> **Exercise requirements**: In the following listing, find the lines containing "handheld" and report them.

□ □ □ □ □ □ □

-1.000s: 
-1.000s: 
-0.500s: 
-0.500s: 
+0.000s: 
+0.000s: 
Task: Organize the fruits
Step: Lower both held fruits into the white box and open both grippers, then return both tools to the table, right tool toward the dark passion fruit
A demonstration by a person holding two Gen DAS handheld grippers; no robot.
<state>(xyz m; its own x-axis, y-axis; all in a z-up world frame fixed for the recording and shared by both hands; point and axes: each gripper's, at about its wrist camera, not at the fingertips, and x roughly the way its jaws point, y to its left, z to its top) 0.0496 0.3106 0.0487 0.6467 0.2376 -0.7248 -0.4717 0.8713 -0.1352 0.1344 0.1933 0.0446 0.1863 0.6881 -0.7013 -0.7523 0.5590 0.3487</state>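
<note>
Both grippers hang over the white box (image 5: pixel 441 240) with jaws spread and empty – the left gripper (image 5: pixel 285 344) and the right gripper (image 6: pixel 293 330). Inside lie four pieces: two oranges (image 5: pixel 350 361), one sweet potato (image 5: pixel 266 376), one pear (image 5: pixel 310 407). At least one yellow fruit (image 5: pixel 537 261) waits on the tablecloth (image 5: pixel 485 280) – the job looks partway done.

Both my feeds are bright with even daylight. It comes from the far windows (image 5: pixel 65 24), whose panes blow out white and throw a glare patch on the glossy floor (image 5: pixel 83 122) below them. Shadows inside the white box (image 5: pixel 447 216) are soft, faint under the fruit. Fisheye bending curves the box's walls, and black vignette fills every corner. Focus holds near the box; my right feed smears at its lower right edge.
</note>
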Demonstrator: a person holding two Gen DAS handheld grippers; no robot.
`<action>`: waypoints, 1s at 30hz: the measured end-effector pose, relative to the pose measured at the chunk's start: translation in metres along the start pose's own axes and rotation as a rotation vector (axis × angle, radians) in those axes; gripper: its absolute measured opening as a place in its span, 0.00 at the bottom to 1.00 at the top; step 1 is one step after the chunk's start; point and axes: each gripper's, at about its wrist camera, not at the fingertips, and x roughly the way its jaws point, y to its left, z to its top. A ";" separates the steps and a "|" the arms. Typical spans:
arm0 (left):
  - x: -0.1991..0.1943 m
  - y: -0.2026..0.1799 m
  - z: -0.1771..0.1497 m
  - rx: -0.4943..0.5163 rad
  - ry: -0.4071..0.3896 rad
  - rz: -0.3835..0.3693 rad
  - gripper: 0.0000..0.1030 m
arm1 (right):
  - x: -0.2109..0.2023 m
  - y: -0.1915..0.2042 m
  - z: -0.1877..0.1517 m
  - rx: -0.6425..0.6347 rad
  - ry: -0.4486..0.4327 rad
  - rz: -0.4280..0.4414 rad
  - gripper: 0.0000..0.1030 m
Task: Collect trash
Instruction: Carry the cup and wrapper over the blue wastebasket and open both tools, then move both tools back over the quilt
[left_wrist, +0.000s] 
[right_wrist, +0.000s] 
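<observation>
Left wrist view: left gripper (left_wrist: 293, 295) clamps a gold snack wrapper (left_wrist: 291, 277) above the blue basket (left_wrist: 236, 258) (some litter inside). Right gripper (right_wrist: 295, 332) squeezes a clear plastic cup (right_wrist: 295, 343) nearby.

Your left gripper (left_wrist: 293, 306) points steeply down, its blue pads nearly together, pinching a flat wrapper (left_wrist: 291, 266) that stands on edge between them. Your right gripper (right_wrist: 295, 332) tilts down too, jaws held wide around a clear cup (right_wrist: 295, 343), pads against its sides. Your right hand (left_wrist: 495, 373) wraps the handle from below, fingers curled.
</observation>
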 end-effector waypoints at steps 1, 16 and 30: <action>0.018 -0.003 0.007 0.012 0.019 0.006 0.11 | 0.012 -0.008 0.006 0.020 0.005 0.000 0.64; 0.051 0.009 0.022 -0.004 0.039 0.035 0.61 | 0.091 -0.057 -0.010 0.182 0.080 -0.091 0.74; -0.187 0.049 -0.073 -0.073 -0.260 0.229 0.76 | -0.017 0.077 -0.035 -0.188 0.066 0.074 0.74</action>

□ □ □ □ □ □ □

> **Finished task**:
A demonstration by a person holding two Gen DAS handheld grippers; no robot.
Demonstrator: a person holding two Gen DAS handheld grippers; no robot.

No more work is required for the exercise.